Barang bukti berupa uang tunai akan disimpan secara khusus. Saldo rekening tetap dibekukan melalui koordinasi dengan bank terkait dan Pusat Pelaporan dan Analisis Transaksi Keuangan (PPATK). Penyidik menelusuri aliran dana untuk menemukan pemberi maupun penerima lain. Jejak transaksi elektronik dan dokumen pendukung juga sedang dianalisis.
Jika kasus naik ke tahap penyidikan, para pihak berpotensi dijerat undang-undang pemberantasan tindak pidana korupsi. Ancaman hukumannya berat, termasuk pidana penjara dan denda. KPK menegaskan komitmen memberantas korupsi di sektor pendidikan tanpa pandang bulu.

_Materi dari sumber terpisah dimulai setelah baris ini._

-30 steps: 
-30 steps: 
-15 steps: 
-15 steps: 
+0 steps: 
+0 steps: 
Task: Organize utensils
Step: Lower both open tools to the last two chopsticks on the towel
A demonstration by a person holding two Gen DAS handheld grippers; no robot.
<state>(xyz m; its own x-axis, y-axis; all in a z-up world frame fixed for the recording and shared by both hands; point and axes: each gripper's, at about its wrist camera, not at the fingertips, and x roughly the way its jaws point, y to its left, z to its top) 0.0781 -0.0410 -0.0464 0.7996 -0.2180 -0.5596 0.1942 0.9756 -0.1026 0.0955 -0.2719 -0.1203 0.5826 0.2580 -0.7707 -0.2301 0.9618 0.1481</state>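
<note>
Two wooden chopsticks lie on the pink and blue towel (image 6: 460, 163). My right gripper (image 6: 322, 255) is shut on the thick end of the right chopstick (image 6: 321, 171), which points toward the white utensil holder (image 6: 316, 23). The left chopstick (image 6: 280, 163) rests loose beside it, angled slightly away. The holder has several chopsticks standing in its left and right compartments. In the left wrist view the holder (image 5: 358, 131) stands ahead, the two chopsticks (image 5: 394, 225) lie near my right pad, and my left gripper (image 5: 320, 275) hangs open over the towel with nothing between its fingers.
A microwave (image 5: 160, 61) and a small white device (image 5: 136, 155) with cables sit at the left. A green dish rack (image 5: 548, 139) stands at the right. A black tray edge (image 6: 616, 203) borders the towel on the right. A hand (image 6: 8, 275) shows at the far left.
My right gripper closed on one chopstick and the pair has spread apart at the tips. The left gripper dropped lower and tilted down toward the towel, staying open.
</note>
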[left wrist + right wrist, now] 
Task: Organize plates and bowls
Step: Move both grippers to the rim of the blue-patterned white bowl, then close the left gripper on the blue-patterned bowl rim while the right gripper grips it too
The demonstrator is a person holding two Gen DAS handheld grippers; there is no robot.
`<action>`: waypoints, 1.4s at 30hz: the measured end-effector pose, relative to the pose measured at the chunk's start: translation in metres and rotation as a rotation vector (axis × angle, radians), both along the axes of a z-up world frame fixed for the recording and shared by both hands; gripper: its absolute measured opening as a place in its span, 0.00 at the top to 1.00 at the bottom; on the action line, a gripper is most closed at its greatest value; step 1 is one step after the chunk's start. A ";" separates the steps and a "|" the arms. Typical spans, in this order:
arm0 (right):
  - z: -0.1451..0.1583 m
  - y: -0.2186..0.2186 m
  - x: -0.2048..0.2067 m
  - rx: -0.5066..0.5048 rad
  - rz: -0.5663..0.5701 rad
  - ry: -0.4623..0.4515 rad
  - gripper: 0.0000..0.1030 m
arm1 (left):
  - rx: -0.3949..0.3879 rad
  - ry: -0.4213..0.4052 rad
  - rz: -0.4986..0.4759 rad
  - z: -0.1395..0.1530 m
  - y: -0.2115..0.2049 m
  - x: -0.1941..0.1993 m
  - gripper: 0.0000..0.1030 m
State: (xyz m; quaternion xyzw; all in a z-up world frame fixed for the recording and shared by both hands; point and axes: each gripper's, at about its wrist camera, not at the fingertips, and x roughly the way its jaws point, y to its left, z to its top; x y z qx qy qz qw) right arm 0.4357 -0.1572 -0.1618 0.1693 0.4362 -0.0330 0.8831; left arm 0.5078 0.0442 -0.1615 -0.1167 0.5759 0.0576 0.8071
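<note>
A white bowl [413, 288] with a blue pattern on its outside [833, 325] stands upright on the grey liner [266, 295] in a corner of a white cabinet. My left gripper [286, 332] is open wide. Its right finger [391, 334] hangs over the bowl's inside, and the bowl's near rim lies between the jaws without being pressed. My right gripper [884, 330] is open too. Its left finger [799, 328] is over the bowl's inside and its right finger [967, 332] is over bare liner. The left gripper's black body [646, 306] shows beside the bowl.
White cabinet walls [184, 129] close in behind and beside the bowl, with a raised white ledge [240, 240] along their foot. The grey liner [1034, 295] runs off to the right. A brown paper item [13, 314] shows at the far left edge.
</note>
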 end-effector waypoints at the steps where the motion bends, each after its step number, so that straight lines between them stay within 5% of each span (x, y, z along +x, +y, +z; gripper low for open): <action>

Imbauan dan Perkembangan Terbaru
KPK meminta masyarakat melapor jika mengetahui indikasi tindak pidana korupsi serupa. Partisipasi publik dinilai penting untuk mendukung pemberantasan korupsi. Seluruh laporan akan ditindaklanjuti sesuai mekanisme yang berlaku.
Perkembangan terbaru akan disampaikan secara bertahap melalui kanal resmi KPK. Lembaga itu memastikan transparansi tanpa mengorbankan proses penyidikan. Media dan publik diminta mengacu pada keterangan resmi. Informasi yang beredar sebelum konferensi pers hanya bersifat perkembangan awal.
Kasus ini menjadi ujian besar bagi tata kelola Unsoed ke depan. Publik menunggu kejelasan hukum dan komitmen kampus untuk bersih dari korupsi. KPK memastikan pengusutan dilakukan tuntas sampai ke akar persoalan.